■ WHAT NEEDS TO BE DONE
Print the listing below in its entirety, character for character.

■ EXERCISE DATA
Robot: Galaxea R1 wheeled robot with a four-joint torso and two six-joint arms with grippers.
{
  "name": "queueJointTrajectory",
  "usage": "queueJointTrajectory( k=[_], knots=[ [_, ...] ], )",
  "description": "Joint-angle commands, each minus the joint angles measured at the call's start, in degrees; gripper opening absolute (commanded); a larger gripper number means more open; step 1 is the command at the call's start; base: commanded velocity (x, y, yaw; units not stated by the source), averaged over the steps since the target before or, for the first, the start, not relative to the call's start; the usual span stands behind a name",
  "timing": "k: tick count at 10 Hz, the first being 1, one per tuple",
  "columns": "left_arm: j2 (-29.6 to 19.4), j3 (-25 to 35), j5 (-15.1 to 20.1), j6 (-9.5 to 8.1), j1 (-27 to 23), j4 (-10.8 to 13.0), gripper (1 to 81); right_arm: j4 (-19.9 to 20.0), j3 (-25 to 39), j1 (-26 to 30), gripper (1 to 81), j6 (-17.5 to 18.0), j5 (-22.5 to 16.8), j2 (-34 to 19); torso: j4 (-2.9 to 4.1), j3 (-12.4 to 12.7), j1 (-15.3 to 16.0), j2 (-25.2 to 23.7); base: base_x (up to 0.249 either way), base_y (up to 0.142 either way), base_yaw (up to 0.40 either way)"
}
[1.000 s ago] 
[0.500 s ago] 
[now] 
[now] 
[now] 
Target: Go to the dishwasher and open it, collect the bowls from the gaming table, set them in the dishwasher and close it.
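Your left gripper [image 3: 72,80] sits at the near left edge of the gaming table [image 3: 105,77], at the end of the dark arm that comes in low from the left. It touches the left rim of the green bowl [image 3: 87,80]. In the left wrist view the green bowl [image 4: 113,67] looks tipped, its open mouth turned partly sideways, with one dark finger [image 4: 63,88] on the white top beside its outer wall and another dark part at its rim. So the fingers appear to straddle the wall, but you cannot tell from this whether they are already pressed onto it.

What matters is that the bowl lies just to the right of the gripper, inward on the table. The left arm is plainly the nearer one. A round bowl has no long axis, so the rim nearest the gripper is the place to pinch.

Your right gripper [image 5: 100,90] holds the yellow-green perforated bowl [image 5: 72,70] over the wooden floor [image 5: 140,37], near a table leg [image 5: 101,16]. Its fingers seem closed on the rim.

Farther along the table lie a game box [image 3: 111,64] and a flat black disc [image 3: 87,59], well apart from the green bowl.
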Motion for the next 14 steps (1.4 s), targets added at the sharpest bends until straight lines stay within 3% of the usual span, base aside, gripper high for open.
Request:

■ RESPONSE AREA
Robot: Galaxea R1 wheeled robot with a four-joint torso and two six-joint arms with grippers.
{
  "name": "queueJointTrajectory",
  "usage": "queueJointTrajectory( k=[_], knots=[ [_, ...] ], )",
  "description": "Joint-angle commands, each minus the joint angles measured at the call's start, in degrees; gripper opening absolute (commanded); a larger gripper number means more open; step 1 is the command at the call's start; base: commanded velocity (x, y, yaw; units not stated by the source), averaged over the steps since the target before or, for the first, the start, not relative to the call's start; the usual span stands behind a name",
  "timing": "k: tick count at 10 Hz, the first being 1, one per tuple",
  "columns": "left_arm: j2 (-29.6 to 19.4), j3 (-25 to 35), j5 (-15.1 to 20.1), j6 (-9.5 to 8.1), j1 (-27 to 23), j4 (-10.8 to 13.0), gripper (1 to 81); right_arm: j4 (-19.9 to 20.0), j3 (-25 to 39), j1 (-26 to 30), gripper (1 to 81), j6 (-17.5 to 18.0), j5 (-22.5 to 16.8), j2 (-34 to 19); torso: j4 (-2.9 to 4.1), j3 (-12.4 to 12.7), j1 (-15.3 to 16.0), j2 (-25.2 to 23.7); base: base_x (up to 0.249 either way), base_y (up to 0.142 either way), base_yaw (up to 0.40 either way)"
}
[1.000 s ago] 
[0.500 s ago] 
[now] 
[now] 
[now] 
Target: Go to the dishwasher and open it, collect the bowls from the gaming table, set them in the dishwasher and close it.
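Your left gripper [image 3: 72,80] sits at the near left edge of the gaming table [image 3: 105,77], at the end of the dark arm that comes in low from the left. It touches the left rim of the green bowl [image 3: 87,80]. In the left wrist view the green bowl [image 4: 113,67] looks tipped, its open mouth turned partly sideways, with one dark finger [image 4: 63,88] on the white top beside its outer wall and another dark part at its rim. So the fingers appear to straddle the wall, but you cannot tell from this whether they are already pressed onto it.

What matters is that the bowl lies just to the right of the gripper, inward on the table. The left arm is plainly the nearer one. A round bowl has no long axis, so the rim nearest the gripper is the place to pinch.

Your right gripper [image 5: 100,90] holds the yellow-green perforated bowl [image 5: 72,70] over the wooden floor [image 5: 140,37], near a table leg [image 5: 101,16]. Its fingers seem closed on the rim.

Farther along the table lie a game box [image 3: 111,64] and a flat black disc [image 3: 87,59], well apart from the green bowl.
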Motion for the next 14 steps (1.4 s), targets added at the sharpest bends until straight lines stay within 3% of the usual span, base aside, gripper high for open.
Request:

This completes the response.